- Exercise brief
With pictures omitted, restate the data word for word.

- Data section
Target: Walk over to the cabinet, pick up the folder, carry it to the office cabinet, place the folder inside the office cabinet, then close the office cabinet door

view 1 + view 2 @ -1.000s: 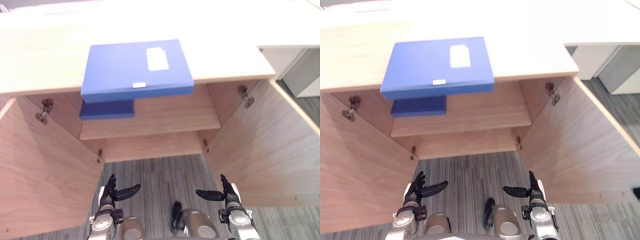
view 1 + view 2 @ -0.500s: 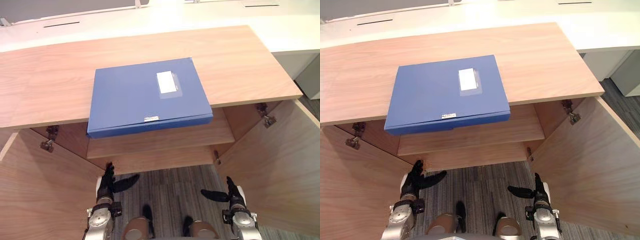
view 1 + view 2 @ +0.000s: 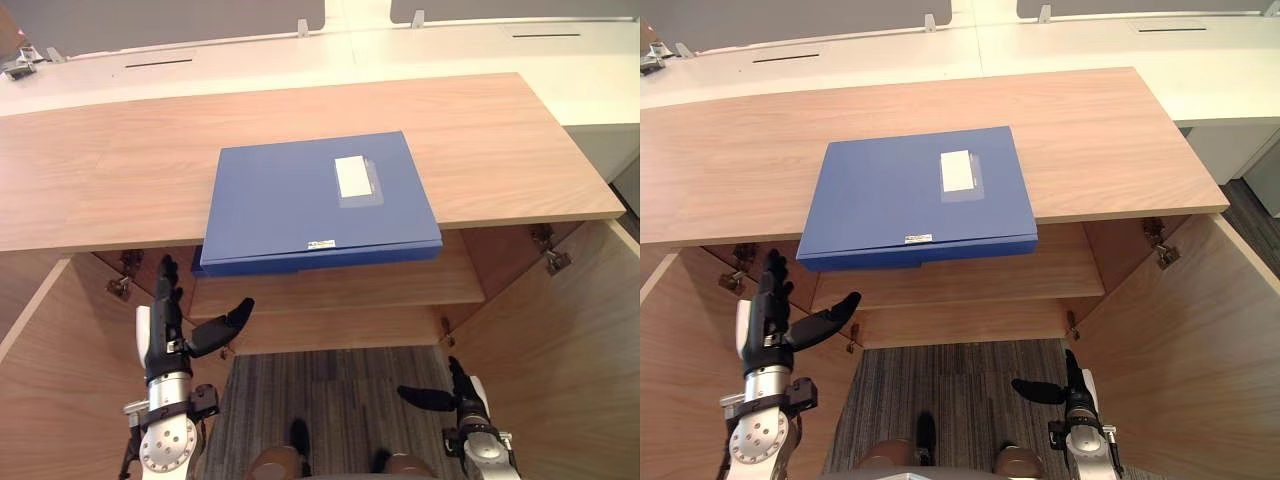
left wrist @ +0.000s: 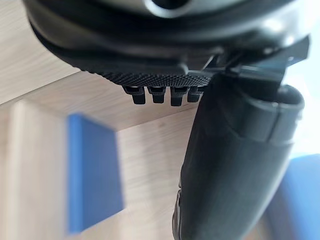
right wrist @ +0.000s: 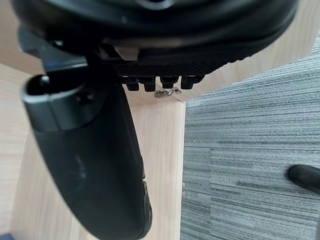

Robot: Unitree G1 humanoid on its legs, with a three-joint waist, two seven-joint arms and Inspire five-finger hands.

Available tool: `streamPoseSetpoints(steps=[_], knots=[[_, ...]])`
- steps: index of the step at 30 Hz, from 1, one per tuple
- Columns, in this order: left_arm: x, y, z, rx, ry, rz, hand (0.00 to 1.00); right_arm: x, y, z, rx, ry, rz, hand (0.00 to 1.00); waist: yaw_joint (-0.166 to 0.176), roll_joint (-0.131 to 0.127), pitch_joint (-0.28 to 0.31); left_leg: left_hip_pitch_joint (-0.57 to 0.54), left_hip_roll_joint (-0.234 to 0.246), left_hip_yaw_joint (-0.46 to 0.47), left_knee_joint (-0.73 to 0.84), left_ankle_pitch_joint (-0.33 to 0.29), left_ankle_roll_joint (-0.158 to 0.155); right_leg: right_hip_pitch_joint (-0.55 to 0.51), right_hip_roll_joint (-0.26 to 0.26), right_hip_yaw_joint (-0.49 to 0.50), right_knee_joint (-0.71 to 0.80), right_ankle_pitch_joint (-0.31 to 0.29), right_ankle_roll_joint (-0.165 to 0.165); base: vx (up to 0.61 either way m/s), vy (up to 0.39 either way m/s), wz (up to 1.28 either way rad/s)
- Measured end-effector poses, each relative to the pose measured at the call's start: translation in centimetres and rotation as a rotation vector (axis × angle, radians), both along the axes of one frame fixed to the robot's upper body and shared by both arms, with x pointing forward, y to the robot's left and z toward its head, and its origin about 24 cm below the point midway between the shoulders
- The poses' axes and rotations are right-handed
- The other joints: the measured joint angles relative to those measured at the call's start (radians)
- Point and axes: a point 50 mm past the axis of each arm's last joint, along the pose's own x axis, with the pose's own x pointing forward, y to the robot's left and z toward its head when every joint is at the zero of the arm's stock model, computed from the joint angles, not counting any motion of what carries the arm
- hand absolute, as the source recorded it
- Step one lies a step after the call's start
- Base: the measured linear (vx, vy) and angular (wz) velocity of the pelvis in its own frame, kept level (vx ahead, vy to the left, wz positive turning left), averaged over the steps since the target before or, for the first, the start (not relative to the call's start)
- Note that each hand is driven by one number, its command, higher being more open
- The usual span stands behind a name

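Fingers [image 3: 169,295] of the left hand [image 3: 165,340] stand straight and apart, holding nothing, just below the left front corner of the folder [image 3: 315,200]. The right hand [image 3: 465,398] hangs lower, likewise spread. The folder lies flat on the cabinet [image 3: 110,190], overhanging its front edge. Pickup looks to be the step in hand: both hands must reach that overhang and clamp.

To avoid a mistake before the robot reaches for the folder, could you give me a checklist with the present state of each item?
1. The folder lies flat on the cabinet top, near edge overhanging: ok.
2. The left hand is open, holding nothing: ok.
3. The right hand is open, holding nothing: ok.
4. The left door and right door are open: ok.
5. Hands at the folder: not ok, both are below it and apart from it.
6. Free room on the shelf: cannot tell.
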Motion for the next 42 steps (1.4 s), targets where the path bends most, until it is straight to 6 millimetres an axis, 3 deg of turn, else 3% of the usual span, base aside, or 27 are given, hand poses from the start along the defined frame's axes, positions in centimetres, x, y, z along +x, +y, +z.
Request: streamPoseSetpoints(steps=[4, 9, 20, 21, 24, 33, 42], knots=[[0.0, -0.1, 2.9, 0.212, -0.095, -0.016, 1.00, -0.2, 0.4, -0.1, -0.032, 0.015, 0.053, 1.00, -0.001, 0.008, -0.023, 0.018, -0.004, -0.004, -0.038, 0.020, 0.002, 0.008, 0.000, -0.004, -0.014, 0.006, 0.004, -0.01, 0.007, 0.02], [0.3, -0.9, 4.4, 0.392, -0.141, -0.077, 1.00, -0.7, 0.4, -0.3, -0.063, 0.029, 0.078, 1.00, -0.003, 0.010, -0.030, 0.036, -0.008, 0.000, -0.054, 0.025, 0.004, 0.019, -0.002, 0.000, -0.020, 0.007, 0.005, 0.00, 0.001, -0.02], [1.6, -3.9, 4.3, 0.606, -0.157, -0.295, 1.00, -1.7, 0.4, -1.1, -0.081, 0.088, 0.097, 1.00, -0.016, 0.010, -0.059, 0.062, -0.001, 0.052, -0.091, 0.030, 0.001, 0.015, 0.008, 0.053, -0.050, 0.022, 0.007, 0.01, -0.001, -0.15], [1.7, -4.0, 4.0, 0.616, -0.151, -0.307, 0.00, -1.7, 0.4, -1.1, -0.081, 0.088, 0.097, 1.00, -0.017, 0.010, -0.061, 0.062, 0.000, 0.055, -0.091, 0.030, 0.001, 0.013, 0.009, 0.056, -0.050, 0.022, 0.007, 0.00, -0.012, -0.11], [2.0, -4.2, 3.4, 0.656, -0.128, -0.320, 0.00, -1.8, 0.3, -1.1, -0.082, 0.090, 0.095, 1.00, -0.019, 0.009, -0.076, 0.061, 0.003, 0.068, -0.091, 0.029, 0.000, 0.006, 0.012, 0.070, -0.050, 0.024, 0.005, 0.00, -0.009, -0.11], [3.6, -5.2, 5.1, 0.825, -0.266, -0.300, 0.00, -1.9, 0.4, -1.2, -0.079, 0.093, 0.093, 1.00, -0.034, 0.004, -0.114, 0.061, 0.007, 0.081, -0.096, 0.029, -0.001, -0.003, 0.016, 0.083, -0.054, 0.033, 0.005, -0.03, -0.005, -0.05], [3.9, -5.5, 4.6, 0.764, -0.249, -0.275, 0.00, -1.3, 0.6, -0.7, -0.040, 0.051, 0.052, 1.00, -0.038, -0.008, -0.122, 0.058, 0.007, 0.087, -0.092, 0.029, 0.000, 0.000, 0.019, 0.089, -0.079, 0.050, 0.007, 0.00, 0.000, -0.01]])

- Worked solution
Target: Walk over to the cabinet, pick up the folder, carry it to the office cabinet, place the folder inside the office cabinet, then close the office cabinet door

view 1 + view 2 @ -1.000s: 
view 1 + view 2 @ -0.500s: 
view 1 + view 2 @ +0.000s: 
left wrist @ +0.000s: 
right wrist @ +0.000s: 

Robot: Unitree G1 humanoid on its legs, with a three-joint waist, two seven-joint arms and Inspire five-finger hands.

Available tool: `streamPoseSetpoints(steps=[_], knots=[[_, ...]])`
- steps: index of the step at 30 Hz, from 1, one per tuple
- Columns, in this order: left_arm: x, y, z, rx, ry, rz, hand (0.00 to 1.00); right_arm: x, y, z, rx, ry, rz, hand (0.00 to 1.00); waist: yaw_joint (-0.166 to 0.176), roll_joint (-0.131 to 0.127), pitch_joint (-0.28 to 0.31); left_leg: left_hip_pitch_joint (-0.57 to 0.54), left_hip_roll_joint (-0.234 to 0.246), left_hip_yaw_joint (-0.46 to 0.47), left_knee_joint (-0.73 to 0.84), left_ankle_pitch_joint (-0.33 to 0.29), left_ankle_roll_joint (-0.158 to 0.155); right_leg: right_hip_pitch_joint (-0.55 to 0.51), right_hip_roll_joint (-0.26 to 0.26), right_hip_yaw_joint (-0.49 to 0.50), right_knee_joint (-0.71 to 0.80), right_ankle_pitch_joint (-0.31 to 0.29), right_ankle_roll_joint (-0.165 to 0.165); base: vx (up to 0.61 either way m/s), vy (up to 0.39 either way m/s), wz (up to 1.28 either way rad/s)
- Measured end-effector poses, each relative to the pose measured at the call's start: translation in centimetres and rotation as a rotation vector (axis × angle, radians), both along the axes of one frame fixed to the robot's upper body and shared by both arms, with x pointing forward, y to the robot's left and z toward its head, and its origin about 24 cm below the point midway between the shoulders
- The poses' axes and rotations are right-handed
- The other joints: the measured joint angles relative to those measured at the call's start (radians)
- Point and axes: a point 50 mm past the axis of each arm's last joint, along the pose's own x axis, with the pose's own x pointing forward, y to the robot's left and z toward its head when every joint is at the zero of the arm's stock model, computed from the joint angles, not counting any motion of what carries the arm
- hand absolute, as the source recorded it
- Step one lies a step after the call's start
- Base: the measured linear (vx, vy) and angular (wz) velocity of the pelvis in its own frame, kept level (vx ahead, vy to the left, wz positive turning left), averaged over the steps since the target before or, for the first, the start (not relative to the call's start)
- Note that each hand is driven by one number, its command, higher being more open
- The usual span stands behind a name

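Fingers [image 3: 169,295] of the left hand [image 3: 165,340] stand straight and apart, holding nothing, just below the left front corner of the folder [image 3: 315,200]. The right hand [image 3: 465,398] hangs lower, likewise spread. The folder lies flat on the cabinet [image 3: 110,190], overhanging its front edge. Pickup looks to be the step in hand: both hands must reach that overhang and clamp.

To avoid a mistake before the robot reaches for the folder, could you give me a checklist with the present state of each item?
1. The folder lies flat on the cabinet top, near edge overhanging: ok.
2. The left hand is open, holding nothing: ok.
3. The right hand is open, holding nothing: ok.
4. The left door and right door are open: ok.
5. Hands at the folder: not ok, both are below it and apart from it.
6. Free room on the shelf: cannot tell.
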Motion for the next 42 steps (1.4 s), targets where the path bends most, until it is straight to 6 millimetres an axis, 3 deg of turn, else 3% of the usual span, base aside, or 27 are given, hand poses from the start along the defined frame's axes, positions in centimetres, x, y, z along +x, +y, +z.
Request: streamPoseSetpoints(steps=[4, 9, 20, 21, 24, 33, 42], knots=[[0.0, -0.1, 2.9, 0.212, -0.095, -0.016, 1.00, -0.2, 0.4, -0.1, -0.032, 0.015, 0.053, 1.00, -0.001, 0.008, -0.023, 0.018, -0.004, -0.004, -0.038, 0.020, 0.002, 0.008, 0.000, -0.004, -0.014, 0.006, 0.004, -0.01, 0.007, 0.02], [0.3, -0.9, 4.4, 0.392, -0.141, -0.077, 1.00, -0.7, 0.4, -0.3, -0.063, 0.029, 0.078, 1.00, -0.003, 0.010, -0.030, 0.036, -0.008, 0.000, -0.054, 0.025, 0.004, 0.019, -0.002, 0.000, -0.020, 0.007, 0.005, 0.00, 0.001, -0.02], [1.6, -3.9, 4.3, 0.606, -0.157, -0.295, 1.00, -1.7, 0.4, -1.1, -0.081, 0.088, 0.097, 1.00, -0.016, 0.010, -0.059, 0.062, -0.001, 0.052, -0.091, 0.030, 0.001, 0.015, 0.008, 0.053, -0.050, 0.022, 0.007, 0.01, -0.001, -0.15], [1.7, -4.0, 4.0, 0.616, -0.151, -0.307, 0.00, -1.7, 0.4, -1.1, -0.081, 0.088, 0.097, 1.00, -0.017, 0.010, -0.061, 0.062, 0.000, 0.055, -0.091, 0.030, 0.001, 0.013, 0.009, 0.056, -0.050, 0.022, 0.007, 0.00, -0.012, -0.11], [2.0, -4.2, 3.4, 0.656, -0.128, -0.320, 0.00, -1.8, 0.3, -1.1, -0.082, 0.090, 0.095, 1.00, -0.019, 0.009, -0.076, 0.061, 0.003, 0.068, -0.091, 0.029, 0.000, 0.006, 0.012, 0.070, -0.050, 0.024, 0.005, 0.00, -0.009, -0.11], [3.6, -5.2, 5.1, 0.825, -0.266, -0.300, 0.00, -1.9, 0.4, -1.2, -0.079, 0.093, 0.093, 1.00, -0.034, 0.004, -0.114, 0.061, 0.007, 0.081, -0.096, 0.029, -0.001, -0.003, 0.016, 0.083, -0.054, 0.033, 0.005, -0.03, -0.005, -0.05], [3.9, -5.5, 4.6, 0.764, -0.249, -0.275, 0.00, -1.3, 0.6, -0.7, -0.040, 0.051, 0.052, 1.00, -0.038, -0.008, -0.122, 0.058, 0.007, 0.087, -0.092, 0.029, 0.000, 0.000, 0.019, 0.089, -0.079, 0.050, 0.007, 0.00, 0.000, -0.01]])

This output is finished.